## YOUR ASSIGNMENT
Repeat the data exactly, leaving out any image.
---
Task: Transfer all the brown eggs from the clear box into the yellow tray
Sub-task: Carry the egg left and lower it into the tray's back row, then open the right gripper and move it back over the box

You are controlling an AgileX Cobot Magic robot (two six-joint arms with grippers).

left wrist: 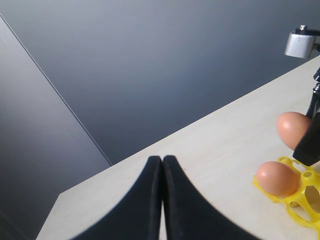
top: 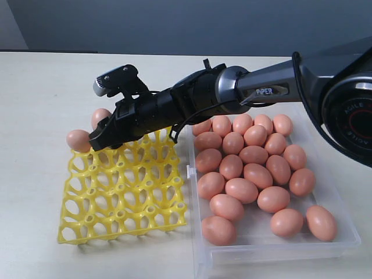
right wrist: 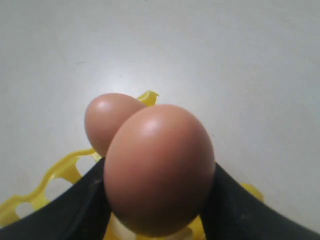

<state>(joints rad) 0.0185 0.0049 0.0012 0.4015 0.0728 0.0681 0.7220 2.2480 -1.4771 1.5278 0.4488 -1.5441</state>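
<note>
My right gripper reaches across to the far left corner of the yellow tray and is shut on a brown egg, held just above the tray's far row. Another egg sits in the tray's far left corner cup, right beside the held one. The remaining brown eggs lie packed in the clear box to the right of the tray. My left gripper is shut on nothing, low over bare table left of the tray; the exterior view does not show it.
The right arm stretches over the box's far left part and the tray's far edge. The box wall with its latch tab nearly touches the tray's right side. Pale tabletop surrounds both, with a dark wall behind.
</note>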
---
## SOLVED PROBLEM
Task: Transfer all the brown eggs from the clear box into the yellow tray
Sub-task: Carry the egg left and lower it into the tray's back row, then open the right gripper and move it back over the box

You are controlling an AgileX Cobot Magic robot (two six-joint arms with grippers).

left wrist: 
top: 
right wrist: 

<state>(joints rad) 0.0185 0.0049 0.0012 0.4015 0.0728 0.0681 0.7220 2.2480 -1.4771 1.5278 0.4488 -1.5441</state>
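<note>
My right gripper reaches across to the far left corner of the yellow tray and is shut on a brown egg, held just above the tray's far row. Another egg sits in the tray's far left corner cup, right beside the held one. The remaining brown eggs lie packed in the clear box to the right of the tray. My left gripper is shut on nothing, low over bare table left of the tray; the exterior view does not show it.
The right arm stretches over the box's far left part and the tray's far edge. The box wall with its latch tab nearly touches the tray's right side. Pale tabletop surrounds both, with a dark wall behind.
</note>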

That concludes the output for this exercise.